= Antonio J. Waring Jr. =

American archaeologist

Antonio Johnston Waring Jr. (August 17, 1915 - March 21, 1964) was an amateur archaeologist who made significant contributions to the study of pre-historic southeastern Georgia, United States. He is best known for his role in identifying and defining the Southeastern Ceremonial Complex, together with Preston Holder. He was a cousin of scholar Joseph Frederick Waring.

==Life and career==
Waring was born and received his early education in Savannah, Georgia, and at St. Albans School in Washington, D.C. When he was thirteen, he first exhibited his interest in archaeology by performing an amateur excavation of the "Indian King's Tomb" on the outskirts of Savannah. In 1934, he conducted another amateur investigation of "Mound A" at a site near Eulonia, Georgia. Later that year, he entered Yale University where, at first, he majored in English. After graduating in 1938, he decided to follow in his father's footsteps and studied to be a pediatrician, a profession he would practice until 1962 despite his increasing involvement in archaeology.

===Early work===
The late 1930s were a pivotal point in Waring's life due to a revival of interest in Georgian archaeology sparked by the WPA excavations conducted in Macon by A. R. Kelly. This was the time when he first worked under the direction of Preston Holder, at the Deptford culture "Irene Site", near Savannah. They maintained a close working relationship for many years. During the summer of 1939, Waring continued his work in Chatham County on the "Bilbo Site", where he was in charge of excavation. This included a complete stratigraphy and proved to be the most thorough work of his career. The remains of fiber-tempered pottery were the most significant find of the excavation.

===Middle years===
After earning his M.D. at Yale University in 1942, he secured an internship through Johns Hopkins University, working at several hospitals in the Baltimore area. Towards the end of World War II, he joined the United States Army Medical Corps as a First Lieutenant. He later held the rank of Captain and served on the Army Typhus Commission in Egypt from 1945 to 1946, where he was able to spend some time exploring the local ruins. After returning from the war, he set up his pediatric practice in Savannah. But he couldn't stay away from archaeology for long and, in 1947, helped dig a series of test pits at the "Refuge Site" in Jasper County. In 1948, he was made an Associate in Archaeology at the University of Georgia and became a Collaborator at the Smithsonian Institution.

===Later years===
During the last fifteen years of his life, he focused most of his interest on the shell rings of Sapelo Island off the Georgia coast. In 1962, he retired from medicine to dedicate himself entirely to archaeology. During the Spring and Summer of that year, he was professionally employed as a field assistant to Robert S. Neitzel at the "Fatherland Site" located near Natchez, Mississippi. This was the only paid archaeological job he ever had. Later he was employed by the Georgia Historical Commission to help research and prepare an exhibit on the Civil War site at Fort McAllister near Richmond Hill.
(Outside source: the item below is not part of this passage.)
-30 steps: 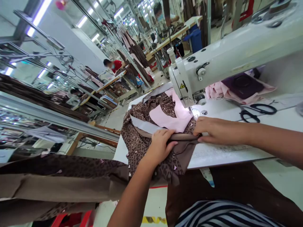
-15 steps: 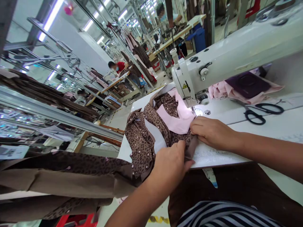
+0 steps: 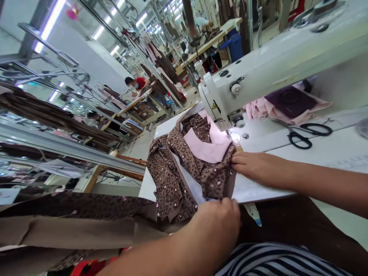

===Collected papers and the Waring Laboratory===
Many of his papers, both published and unpublished, continue to be important resources for Georgia archaeologists. These papers were brought together posthumously by Lewis H. Larson and Stephen Williams and were published in 1968 through the Peabody Museum of Harvard University. During the 1980s, Waring’s wife gave the rest of her late husband’s money and personal papers to the University of West Georgia in Carrollton.

In recognition of his pioneering contributions to Georgian archaeology, the archaeological laboratory of the University of West Georgia was named in his honor in 1992. The lab serves as a repository for nearly 5,000 cubic feet of artifacts and archaeological records.